This exercise asks for an exact transcription of every entry.

=== Section Start ===

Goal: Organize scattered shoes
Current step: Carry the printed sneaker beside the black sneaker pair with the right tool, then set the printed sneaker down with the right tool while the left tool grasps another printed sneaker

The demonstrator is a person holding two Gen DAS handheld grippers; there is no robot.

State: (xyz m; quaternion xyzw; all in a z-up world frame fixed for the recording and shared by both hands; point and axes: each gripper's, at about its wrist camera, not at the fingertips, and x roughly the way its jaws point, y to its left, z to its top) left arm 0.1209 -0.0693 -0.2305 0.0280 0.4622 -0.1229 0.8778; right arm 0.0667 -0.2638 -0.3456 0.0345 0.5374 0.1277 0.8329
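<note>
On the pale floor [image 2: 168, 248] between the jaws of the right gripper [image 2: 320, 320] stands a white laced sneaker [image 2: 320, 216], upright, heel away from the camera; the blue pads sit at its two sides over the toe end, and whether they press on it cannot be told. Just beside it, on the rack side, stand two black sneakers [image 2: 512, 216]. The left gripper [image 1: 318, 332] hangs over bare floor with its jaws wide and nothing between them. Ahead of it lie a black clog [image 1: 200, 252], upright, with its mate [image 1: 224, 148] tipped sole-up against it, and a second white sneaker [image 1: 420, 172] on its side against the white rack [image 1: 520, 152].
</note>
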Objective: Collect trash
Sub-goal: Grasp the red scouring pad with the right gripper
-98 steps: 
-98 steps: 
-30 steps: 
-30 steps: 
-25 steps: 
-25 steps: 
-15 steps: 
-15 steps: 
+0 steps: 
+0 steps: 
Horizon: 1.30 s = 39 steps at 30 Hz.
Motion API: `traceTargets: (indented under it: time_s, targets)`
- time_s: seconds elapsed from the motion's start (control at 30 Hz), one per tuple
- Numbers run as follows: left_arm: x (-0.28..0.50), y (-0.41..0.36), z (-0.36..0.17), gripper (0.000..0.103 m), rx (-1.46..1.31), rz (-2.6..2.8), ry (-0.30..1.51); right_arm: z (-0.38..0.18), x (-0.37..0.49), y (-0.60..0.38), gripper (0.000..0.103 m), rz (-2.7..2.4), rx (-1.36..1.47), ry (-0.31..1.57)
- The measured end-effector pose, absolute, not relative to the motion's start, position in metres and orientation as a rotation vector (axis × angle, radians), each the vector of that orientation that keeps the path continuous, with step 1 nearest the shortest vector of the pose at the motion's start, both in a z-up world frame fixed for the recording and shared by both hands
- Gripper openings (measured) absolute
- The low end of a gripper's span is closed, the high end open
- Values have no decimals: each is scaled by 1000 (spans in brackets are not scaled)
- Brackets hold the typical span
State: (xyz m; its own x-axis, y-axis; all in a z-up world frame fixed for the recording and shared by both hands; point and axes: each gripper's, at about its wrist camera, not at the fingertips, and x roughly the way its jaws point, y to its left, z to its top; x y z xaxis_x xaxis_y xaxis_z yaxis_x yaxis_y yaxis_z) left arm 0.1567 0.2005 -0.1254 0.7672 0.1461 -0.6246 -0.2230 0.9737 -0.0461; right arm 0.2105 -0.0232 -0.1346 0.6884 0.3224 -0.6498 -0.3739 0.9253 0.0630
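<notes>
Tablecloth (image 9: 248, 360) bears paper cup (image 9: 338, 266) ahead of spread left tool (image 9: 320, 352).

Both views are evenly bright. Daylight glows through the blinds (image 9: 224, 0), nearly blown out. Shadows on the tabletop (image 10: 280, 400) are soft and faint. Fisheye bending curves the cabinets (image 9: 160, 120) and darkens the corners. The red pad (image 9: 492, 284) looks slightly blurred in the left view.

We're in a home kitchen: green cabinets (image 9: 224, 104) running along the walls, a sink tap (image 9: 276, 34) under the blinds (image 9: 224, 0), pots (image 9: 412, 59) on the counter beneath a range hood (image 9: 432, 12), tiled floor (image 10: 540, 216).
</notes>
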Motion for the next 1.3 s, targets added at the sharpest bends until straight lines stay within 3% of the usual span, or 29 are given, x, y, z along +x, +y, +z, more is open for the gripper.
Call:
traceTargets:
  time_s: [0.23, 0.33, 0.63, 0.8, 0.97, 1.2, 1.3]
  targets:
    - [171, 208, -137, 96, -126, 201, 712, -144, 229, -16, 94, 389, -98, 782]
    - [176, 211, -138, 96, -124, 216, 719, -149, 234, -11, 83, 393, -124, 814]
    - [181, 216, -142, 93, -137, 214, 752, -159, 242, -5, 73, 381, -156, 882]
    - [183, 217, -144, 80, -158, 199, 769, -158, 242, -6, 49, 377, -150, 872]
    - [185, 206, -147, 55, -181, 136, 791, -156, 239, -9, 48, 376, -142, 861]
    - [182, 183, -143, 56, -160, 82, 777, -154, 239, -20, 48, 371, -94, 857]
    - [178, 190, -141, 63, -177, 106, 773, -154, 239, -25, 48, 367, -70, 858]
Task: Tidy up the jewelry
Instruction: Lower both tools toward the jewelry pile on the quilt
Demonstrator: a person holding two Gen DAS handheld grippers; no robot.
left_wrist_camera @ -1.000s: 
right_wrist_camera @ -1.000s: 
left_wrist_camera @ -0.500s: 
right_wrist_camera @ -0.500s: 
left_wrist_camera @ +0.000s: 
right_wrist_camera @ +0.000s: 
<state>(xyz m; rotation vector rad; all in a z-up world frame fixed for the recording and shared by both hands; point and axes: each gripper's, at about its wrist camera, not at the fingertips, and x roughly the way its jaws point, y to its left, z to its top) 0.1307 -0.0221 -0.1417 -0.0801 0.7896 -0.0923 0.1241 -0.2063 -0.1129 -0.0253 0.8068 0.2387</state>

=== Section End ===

- _Final answer_:
Goal: Organize scattered shoes
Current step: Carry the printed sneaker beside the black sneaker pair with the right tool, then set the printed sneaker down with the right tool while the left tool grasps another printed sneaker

The demonstrator is a person holding two Gen DAS handheld grippers; there is no robot.

State: (xyz m; quaternion xyzw; all in a z-up world frame fixed for the recording and shared by both hands; point and axes: each gripper's, at about its wrist camera, not at the fingertips, and x roughly the way its jaws point, y to its left, z to its top) left arm 0.1209 -0.0693 -0.2305 0.0280 0.4622 -0.1229 0.8778; right arm 0.0667 -0.2638 -0.3456 0.0345 0.5374 0.1277 0.8329
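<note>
On the pale floor [image 2: 168, 248] between the jaws of the right gripper [image 2: 320, 320] stands a white laced sneaker [image 2: 320, 216], upright, heel away from the camera; the blue pads sit at its two sides over the toe end, and whether they press on it cannot be told. Just beside it, on the rack side, stand two black sneakers [image 2: 512, 216]. The left gripper [image 1: 318, 332] hangs over bare floor with its jaws wide and nothing between them. Ahead of it lie a black clog [image 1: 200, 252], upright, with its mate [image 1: 224, 148] tipped sole-up against it, and a second white sneaker [image 1: 420, 172] on its side against the white rack [image 1: 520, 152].
</note>
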Objective: Collect trash
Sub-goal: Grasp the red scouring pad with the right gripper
-98 steps: 
-98 steps: 
-30 steps: 
-30 steps: 
-25 steps: 
-25 steps: 
-15 steps: 
-15 steps: 
+0 steps: 
+0 steps: 
Horizon: 1.30 s = 39 steps at 30 Hz.
Motion API: `traceTargets: (indented under it: time_s, targets)`
- time_s: seconds elapsed from the motion's start (control at 30 Hz), one per tuple
- Numbers run as follows: left_arm: x (-0.28..0.50), y (-0.41..0.36), z (-0.36..0.17), gripper (0.000..0.103 m), rx (-1.46..1.31), rz (-2.6..2.8), ry (-0.30..1.51); right_arm: z (-0.38..0.18), x (-0.37..0.49), y (-0.60..0.38), gripper (0.000..0.103 m), rz (-2.7..2.4), rx (-1.36..1.47), ry (-0.31..1.57)
- The measured end-effector pose, absolute, not relative to the motion's start, position in metres and orientation as a rotation vector (axis × angle, radians), each the vector of that orientation that keeps the path continuous, with step 1 nearest the shortest vector of the pose at the motion's start, both in a z-up world frame fixed for the recording and shared by both hands
- Gripper openings (measured) absolute
- The low end of a gripper's span is closed, the high end open
- Values have no decimals: each is scaled by 1000 (spans in brackets are not scaled)
- Brackets hold the typical span
State: (xyz m; its own x-axis, y-axis; all in a z-up world frame fixed for the recording and shared by both hands; point and axes: each gripper's, at about its wrist camera, not at the fingertips, and x roughly the way its jaws point, y to its left, z to its top; x y z xaxis_x xaxis_y xaxis_z yaxis_x yaxis_y yaxis_z) left arm 0.1567 0.2005 -0.1254 0.7672 0.1461 -0.6246 -0.2230 0.9737 -0.0461; right arm 0.2105 -0.0232 -0.1346 0.6884 0.3224 -0.6498 -0.3739 0.9253 0.0630
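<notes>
Tablecloth (image 9: 248, 360) bears paper cup (image 9: 338, 266) ahead of spread left tool (image 9: 320, 352).

Both views are evenly bright. Daylight glows through the blinds (image 9: 224, 0), nearly blown out. Shadows on the tabletop (image 10: 280, 400) are soft and faint. Fisheye bending curves the cabinets (image 9: 160, 120) and darkens the corners. The red pad (image 9: 492, 284) looks slightly blurred in the left view.

We're in a home kitchen: green cabinets (image 9: 224, 104) running along the walls, a sink tap (image 9: 276, 34) under the blinds (image 9: 224, 0), pots (image 9: 412, 59) on the counter beneath a range hood (image 9: 432, 12), tiled floor (image 10: 540, 216).
</notes>
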Motion for the next 1.3 s, targets added at the sharpest bends until straight lines stay within 3% of the usual span, or 29 are given, x, y, z along +x, +y, +z, more is open for the gripper.
Call:
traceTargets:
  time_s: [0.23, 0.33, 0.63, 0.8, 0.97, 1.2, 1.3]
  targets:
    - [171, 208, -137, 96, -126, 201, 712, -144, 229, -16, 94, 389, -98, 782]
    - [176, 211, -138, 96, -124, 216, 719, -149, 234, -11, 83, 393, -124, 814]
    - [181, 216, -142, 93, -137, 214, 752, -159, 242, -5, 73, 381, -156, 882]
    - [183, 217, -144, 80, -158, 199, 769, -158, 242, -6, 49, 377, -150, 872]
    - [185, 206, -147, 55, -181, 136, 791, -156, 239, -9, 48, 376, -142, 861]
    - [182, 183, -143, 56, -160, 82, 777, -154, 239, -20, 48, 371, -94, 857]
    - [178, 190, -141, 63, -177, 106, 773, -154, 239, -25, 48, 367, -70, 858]
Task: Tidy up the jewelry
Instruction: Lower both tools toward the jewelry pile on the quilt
Demonstrator: a person holding two Gen DAS handheld grippers; no robot.
left_wrist_camera @ -1.000s: 
right_wrist_camera @ -1.000s: 
left_wrist_camera @ -0.500s: 
right_wrist_camera @ -0.500s: 
left_wrist_camera @ +0.000s: 
right_wrist_camera @ +0.000s: 
<state>(xyz m; rotation vector rad; all in a z-up world frame fixed for the recording and shared by both hands; point and axes: each gripper's, at about its wrist camera, not at the fingertips, and x roughly the way its jaws point, y to its left, z to its top) 0.1307 -0.0221 -0.1417 -0.0801 0.7896 -0.0923 0.1241 -0.2063 -0.1129 -0.0253 0.8068 0.2387</state>

No further work is required for this exercise.